Updated: Mar 15
Often conflict and disagreements in a relationship are caused by confusion or mis-information that one person assumes to be true or accurate and on later investigation may find that it was incorrect.
We can tend to jump directly to a position of blaming another person and flying off the handle rather than seeking to find out more information. This can lead to conflict and distance in a relationship.
Tips for navigating conflict in a relationship:
1. Seek to understand first: Listening to someone and actually hearing and understanding what they are saying are two very different things. During a conflict when emotions are heated or heightened it can often be hard to maintain as sense of calm, but if you are wanting to navigate disagreement with a child or adult in the quickest and most respectful way possible then try the following… listen and reflect back to the other person what you hear them trying to tell you or how you are noticing they are feeling. E.g. “are you feeling angry with me because you thought I did not care?” This can immediately take the sting out of a conflict if it is said without a sarcastic tone.
2. Respond in a respectful way, even if the person before you is disrespecting you. You may ask why should I do this and how. Now I am not suggesting you accept bad behaviour rather put in boundaries in a calm and respectful yet assertive way. “ I can see that you are really angry right now and this is really important for you, how about we talk about it later when we are both calm" and set a time aside to do so.
3. Anger is considered a secondary emotion, so if anger is being expressed in a conflict consider what the underlying emotion may be, e.g. sadness, hurt, fear, worry, shame, unease.

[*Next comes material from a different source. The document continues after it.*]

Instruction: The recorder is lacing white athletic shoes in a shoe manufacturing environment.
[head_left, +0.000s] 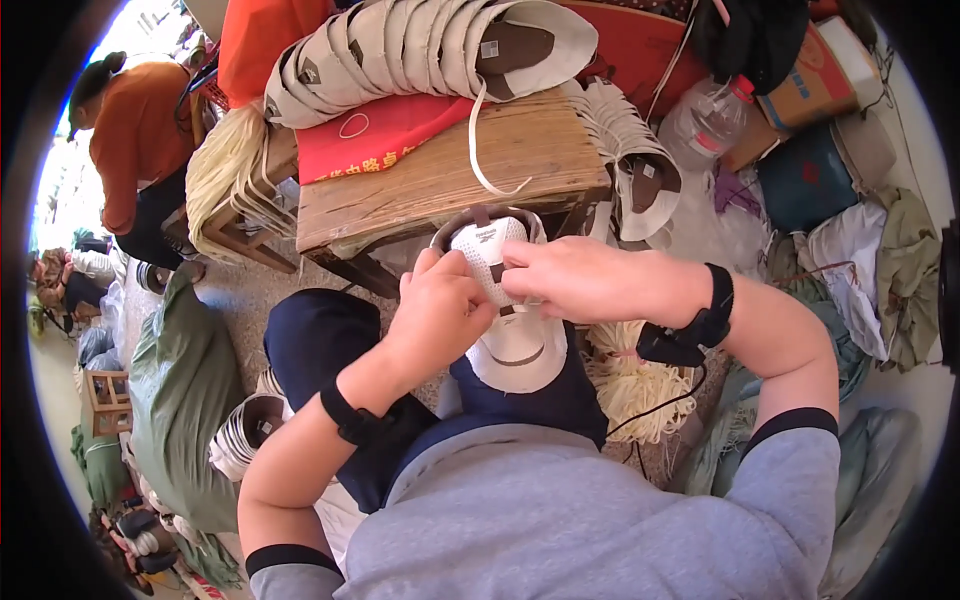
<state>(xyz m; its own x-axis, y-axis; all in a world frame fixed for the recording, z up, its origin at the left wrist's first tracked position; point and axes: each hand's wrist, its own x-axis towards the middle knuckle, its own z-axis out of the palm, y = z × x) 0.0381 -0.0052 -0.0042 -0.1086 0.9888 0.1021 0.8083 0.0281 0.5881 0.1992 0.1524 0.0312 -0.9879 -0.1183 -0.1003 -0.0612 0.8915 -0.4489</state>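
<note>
Shoe upper [512,338], white with brown trim; left hand [440,300] and right hand [580,278] at its opening, fingers [525,257] curled, whether clamped unclear

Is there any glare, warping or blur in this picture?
Head view: glare washes out the upper left rim beside the person in orange; head view: fisheye bending, black corners; head view: left hand and right hand well lit, perhaps slightly motion-blurred; white shoe upper fairly clear.

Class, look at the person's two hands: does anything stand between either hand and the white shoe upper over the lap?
Nothing visible does: the left hand and right hand both touch the shoe upper, from opposite sides.
</note>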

If either person can identify this and name it the intensity will also reduce. E.g. “I can hear you are very angry, I am also wondering if you I have hurt you?”, “I am feeling lonely and worried that you don’t want to be around me”.

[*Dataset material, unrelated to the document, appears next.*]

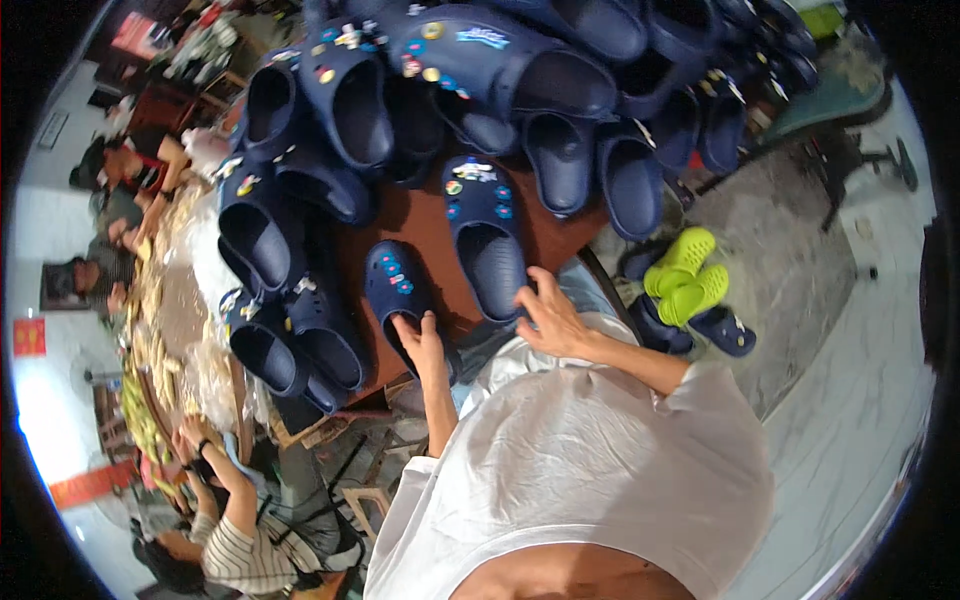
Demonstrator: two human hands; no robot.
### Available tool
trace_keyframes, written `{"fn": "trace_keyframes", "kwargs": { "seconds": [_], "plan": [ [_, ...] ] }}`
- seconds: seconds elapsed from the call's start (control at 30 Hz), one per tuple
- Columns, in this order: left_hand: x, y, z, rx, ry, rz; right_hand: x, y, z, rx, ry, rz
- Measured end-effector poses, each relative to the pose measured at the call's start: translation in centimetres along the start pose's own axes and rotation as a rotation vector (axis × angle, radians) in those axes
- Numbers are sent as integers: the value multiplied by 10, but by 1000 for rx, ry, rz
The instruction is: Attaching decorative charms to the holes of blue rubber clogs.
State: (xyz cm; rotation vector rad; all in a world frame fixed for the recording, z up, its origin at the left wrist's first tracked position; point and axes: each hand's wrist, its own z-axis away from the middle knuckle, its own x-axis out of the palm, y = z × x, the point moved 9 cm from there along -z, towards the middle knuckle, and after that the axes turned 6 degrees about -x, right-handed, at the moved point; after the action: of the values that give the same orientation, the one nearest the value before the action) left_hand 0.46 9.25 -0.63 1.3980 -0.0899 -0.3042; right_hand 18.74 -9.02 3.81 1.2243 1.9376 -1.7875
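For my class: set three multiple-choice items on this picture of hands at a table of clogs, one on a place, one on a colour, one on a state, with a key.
1. Where do the lime-green clogs lie?
A. on the floor right of the table
B. on the brown table
C. in the left hand

2. What colour is the small clog that the left hand touches?
A. red
B. navy blue
C. white

3. How is the right hand?
A. clenched in a fist
B. fingers spread on a large navy clog
C. lifted clear of everything

Key: 1 A, they sit on grey floor beyond the table edge; 2 B, it matches the navy pile; 3 B, the fingers rest spread at its heel.
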Motion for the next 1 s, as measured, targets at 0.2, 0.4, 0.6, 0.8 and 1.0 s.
{"fn": "trace_keyframes", "kwargs": {
  "seconds": [0.2, 0.4, 0.6, 0.8, 1.0],
  "plan": [
    [-2, -7, -2, -61, 2, 105, -30, 10, -8, 19, 209, -63],
    [4, -5, 6, -117, 33, 67, -38, 25, -50, 25, 239, 72],
    [2, -21, 0, -43, 13, 57, -26, 30, -71, 23, 161, 19],
    [13, -4, -1, -34, 14, -9, -22, 35, -83, 14, 164, 13],
    [10, -1, 0, -78, 96, -108, -21, 34, -104, -76, 153, -33]
  ]
}}
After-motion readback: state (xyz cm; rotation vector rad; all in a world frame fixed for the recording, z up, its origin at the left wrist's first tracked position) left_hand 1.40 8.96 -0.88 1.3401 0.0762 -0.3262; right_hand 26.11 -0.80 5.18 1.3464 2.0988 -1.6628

4. Owning your stuff: Take responsibility for your part in the disagreement or issue rather than continuing to point the finger at the other person. It takes a lot of guts for someone to stand up and say sorry I made a mistake. Only do this if this is the truth, apologising for something you have not done to keep the peace is not respecting yourself and will likely fester in you.

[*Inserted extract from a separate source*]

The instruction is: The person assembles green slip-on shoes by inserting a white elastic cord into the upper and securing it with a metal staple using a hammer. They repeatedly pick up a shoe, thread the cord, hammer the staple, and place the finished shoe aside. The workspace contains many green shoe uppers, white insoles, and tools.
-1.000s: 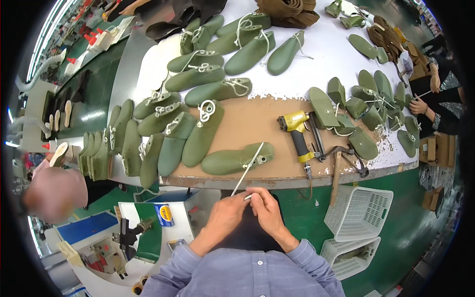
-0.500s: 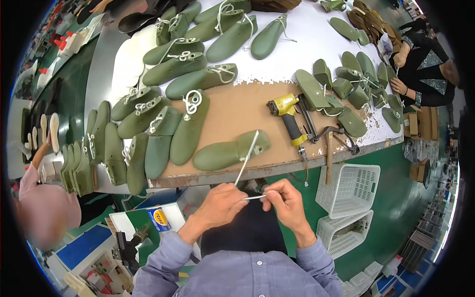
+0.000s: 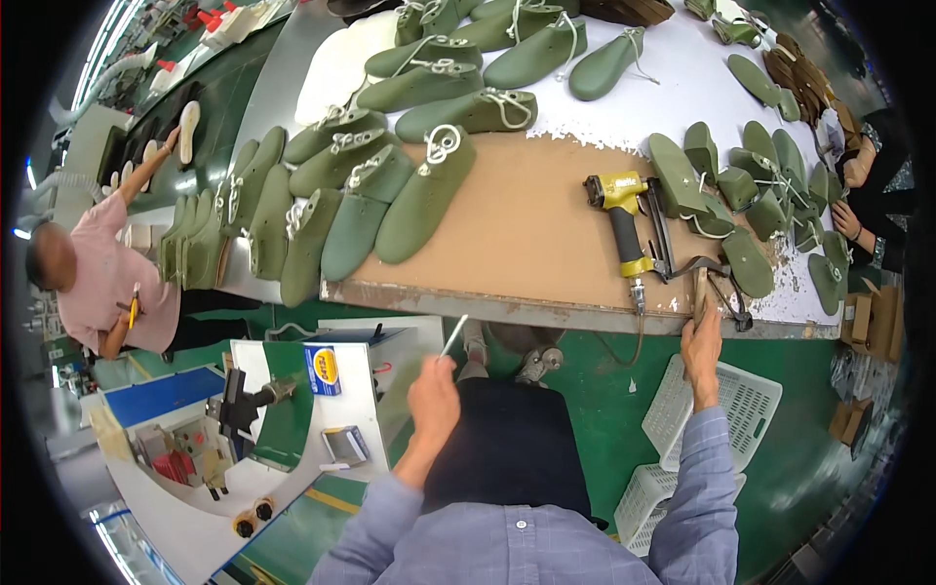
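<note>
I see two white slatted baskets [image 3: 729,409] on the green floor below my right arm; what they hold I cannot tell. My left hand [image 3: 433,402] pinches a thin white cord [image 3: 454,335] upright, below the surface [image 3: 526,224] edge. My right hand [image 3: 702,343] closes around a hammer handle [image 3: 700,292] at that edge, beside the yellow staple gun [image 3: 624,219]
</note>
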`<state>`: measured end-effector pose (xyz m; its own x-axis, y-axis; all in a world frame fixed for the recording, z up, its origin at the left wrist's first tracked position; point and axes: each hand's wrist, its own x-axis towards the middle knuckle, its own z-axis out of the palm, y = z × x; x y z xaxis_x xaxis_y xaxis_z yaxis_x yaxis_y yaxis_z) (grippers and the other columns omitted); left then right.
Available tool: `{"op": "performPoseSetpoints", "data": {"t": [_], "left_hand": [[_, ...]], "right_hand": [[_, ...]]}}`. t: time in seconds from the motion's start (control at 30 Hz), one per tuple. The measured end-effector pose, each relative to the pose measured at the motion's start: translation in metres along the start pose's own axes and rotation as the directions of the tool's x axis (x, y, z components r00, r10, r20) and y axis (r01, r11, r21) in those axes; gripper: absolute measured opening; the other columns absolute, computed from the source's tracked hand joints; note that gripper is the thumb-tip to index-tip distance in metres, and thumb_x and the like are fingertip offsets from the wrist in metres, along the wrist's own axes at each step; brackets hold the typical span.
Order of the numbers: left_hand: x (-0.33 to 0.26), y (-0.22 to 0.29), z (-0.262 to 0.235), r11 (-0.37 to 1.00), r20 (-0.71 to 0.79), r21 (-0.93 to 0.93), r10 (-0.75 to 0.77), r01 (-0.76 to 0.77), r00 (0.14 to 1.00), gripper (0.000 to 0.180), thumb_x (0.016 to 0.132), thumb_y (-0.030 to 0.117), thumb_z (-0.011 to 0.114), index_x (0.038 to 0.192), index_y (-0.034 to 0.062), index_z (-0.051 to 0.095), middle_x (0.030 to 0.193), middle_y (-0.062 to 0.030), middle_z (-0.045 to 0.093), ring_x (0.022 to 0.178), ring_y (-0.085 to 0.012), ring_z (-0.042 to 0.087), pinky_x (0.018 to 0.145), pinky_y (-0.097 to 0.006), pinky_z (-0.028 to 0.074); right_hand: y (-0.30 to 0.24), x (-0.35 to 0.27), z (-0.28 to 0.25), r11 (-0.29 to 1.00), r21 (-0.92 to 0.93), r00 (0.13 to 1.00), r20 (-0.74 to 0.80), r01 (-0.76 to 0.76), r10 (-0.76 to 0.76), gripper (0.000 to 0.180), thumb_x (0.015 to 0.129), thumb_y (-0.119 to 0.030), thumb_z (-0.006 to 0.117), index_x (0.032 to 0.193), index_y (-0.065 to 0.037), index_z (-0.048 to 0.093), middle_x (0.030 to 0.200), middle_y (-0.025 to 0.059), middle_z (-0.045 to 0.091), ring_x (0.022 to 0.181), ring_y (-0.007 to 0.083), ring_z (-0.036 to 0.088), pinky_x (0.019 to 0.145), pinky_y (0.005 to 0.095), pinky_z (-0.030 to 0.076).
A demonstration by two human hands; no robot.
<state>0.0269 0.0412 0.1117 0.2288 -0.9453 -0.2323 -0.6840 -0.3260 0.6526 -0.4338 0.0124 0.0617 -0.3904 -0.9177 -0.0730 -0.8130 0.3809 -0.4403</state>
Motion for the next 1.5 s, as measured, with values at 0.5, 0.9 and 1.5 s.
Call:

5. Use “I” statements: "I feel…. When…. I would prefer…. for next time". E.g. "I feel upset when you don’t talk to me about how you are feeling and I would prefer that you are upfront with me next time so that I can know how to support you”.
6. Walk away or time out. If you feel things are getting heated it may be best to take a time out and walk away for a while to calm down with the intention to return to the discussion when you are both calmer. This can be particularly important for you to role model to your children that it is ok to take a break, calm down then return to the conversation once your thinking brain comes back on line, from your emotional brain taking over.
7. Write things down: This could be used at any point, prior to the discussion you could express your thoughts on paper first getting much of the emotion out then if you feel so inclined re-write in a way that can be heard by the other person focusing on a couple of key points. Write when you have a break or after to get the issue out of your system. Or if you are not able to work through an issue in person with someone perhaps respectfully writing down a few key points to give them using I statements and focusing on how the issue is effecting you rather than pointing the finger and blaming.
If you are feeling stuck in a repeated pattern rehashing an old issue over and over it may be time to seek support from a professional to help you navigate and give fresh perspective and hopefully find a solution.
Psychologists or social workers trained in relationship counselling or family therapists can offer such support.